--- What you will do ---
Each line of the data below from the one holding "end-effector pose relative" to the one holding "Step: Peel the", inclusive, is to be reproduced exactly; no other line belongs in the answer.

Collection entries:
════════════════════
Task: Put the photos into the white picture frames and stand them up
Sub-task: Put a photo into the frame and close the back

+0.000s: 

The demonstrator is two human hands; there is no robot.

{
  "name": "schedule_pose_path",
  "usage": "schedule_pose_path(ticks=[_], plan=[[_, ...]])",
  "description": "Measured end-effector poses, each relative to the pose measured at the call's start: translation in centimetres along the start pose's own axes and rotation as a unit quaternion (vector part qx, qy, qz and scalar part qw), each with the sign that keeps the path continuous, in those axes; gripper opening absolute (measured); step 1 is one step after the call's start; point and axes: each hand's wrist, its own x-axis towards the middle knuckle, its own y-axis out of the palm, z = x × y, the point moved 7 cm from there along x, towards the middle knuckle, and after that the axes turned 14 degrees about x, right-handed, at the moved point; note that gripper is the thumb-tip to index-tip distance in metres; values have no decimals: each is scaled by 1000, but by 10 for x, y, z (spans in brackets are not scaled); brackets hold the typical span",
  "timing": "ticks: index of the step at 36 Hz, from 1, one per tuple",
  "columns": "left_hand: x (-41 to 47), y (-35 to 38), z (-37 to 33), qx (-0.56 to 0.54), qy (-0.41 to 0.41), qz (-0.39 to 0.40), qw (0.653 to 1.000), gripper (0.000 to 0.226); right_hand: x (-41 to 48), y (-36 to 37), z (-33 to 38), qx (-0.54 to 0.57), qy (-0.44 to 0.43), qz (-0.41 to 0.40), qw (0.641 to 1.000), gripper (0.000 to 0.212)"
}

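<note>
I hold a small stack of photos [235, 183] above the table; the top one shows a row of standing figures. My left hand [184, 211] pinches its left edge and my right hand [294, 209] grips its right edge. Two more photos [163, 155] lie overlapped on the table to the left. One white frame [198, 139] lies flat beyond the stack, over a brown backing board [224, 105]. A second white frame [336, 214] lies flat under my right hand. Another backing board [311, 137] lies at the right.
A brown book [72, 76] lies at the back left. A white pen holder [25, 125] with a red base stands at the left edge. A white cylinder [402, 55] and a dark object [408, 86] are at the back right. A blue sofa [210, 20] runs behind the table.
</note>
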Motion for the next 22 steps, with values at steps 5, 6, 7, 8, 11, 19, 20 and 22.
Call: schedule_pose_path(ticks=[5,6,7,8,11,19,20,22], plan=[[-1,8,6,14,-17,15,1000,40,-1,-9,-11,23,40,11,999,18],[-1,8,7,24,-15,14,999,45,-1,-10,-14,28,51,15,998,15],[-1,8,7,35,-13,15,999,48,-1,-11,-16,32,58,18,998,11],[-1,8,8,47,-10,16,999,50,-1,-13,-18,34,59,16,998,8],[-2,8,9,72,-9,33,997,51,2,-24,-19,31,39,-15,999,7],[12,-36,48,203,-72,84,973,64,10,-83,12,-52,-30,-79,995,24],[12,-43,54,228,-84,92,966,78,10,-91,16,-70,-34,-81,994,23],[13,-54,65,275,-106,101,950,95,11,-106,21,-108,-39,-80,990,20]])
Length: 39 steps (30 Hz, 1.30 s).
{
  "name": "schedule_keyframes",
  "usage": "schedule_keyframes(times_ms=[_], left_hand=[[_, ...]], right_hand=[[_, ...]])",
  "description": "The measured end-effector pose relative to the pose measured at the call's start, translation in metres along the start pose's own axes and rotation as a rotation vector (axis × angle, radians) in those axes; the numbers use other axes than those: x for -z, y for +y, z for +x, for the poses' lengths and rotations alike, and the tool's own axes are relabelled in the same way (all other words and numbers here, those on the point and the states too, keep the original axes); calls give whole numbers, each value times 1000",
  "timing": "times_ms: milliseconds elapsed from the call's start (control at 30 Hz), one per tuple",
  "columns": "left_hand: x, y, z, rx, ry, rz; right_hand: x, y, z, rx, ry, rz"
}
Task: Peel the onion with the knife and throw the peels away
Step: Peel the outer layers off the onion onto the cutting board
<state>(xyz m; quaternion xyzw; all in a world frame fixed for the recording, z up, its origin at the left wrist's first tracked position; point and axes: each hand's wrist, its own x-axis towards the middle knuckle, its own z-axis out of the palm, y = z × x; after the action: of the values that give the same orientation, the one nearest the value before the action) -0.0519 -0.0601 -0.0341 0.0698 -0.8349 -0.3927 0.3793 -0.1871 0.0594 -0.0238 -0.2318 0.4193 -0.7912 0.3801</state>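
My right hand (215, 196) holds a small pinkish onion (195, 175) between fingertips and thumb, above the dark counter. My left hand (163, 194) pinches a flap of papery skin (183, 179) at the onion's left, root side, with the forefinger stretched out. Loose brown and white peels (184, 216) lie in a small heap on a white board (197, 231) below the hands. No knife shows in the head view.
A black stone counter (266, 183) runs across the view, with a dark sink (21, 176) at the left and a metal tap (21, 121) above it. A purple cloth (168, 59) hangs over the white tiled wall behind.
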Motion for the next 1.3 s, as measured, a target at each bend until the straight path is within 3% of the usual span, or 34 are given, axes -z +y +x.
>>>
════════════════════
--- Written response ---
  "description": "The measured end-effector pose relative to the pose measured at the call's start, translation in metres along the start pose's own axes and rotation as a rotation vector (axis × angle, radians) in those axes; the numbers use other axes than those: x for -z, y for +y, z for +x, for the poses' lengths and rotations alike, and the tool's own axes are relabelled in the same way (all other words and numbers here, those on the point and the states too, keep the original axes); calls give whole numbers, each value times 1000",
  "timing": "times_ms: milliseconds elapsed from the call's start (control at 30 Hz), one per tuple",
  "columns": "left_hand: x, y, z, rx, ry, rz; right_hand: x, y, z, rx, ry, rz"
}
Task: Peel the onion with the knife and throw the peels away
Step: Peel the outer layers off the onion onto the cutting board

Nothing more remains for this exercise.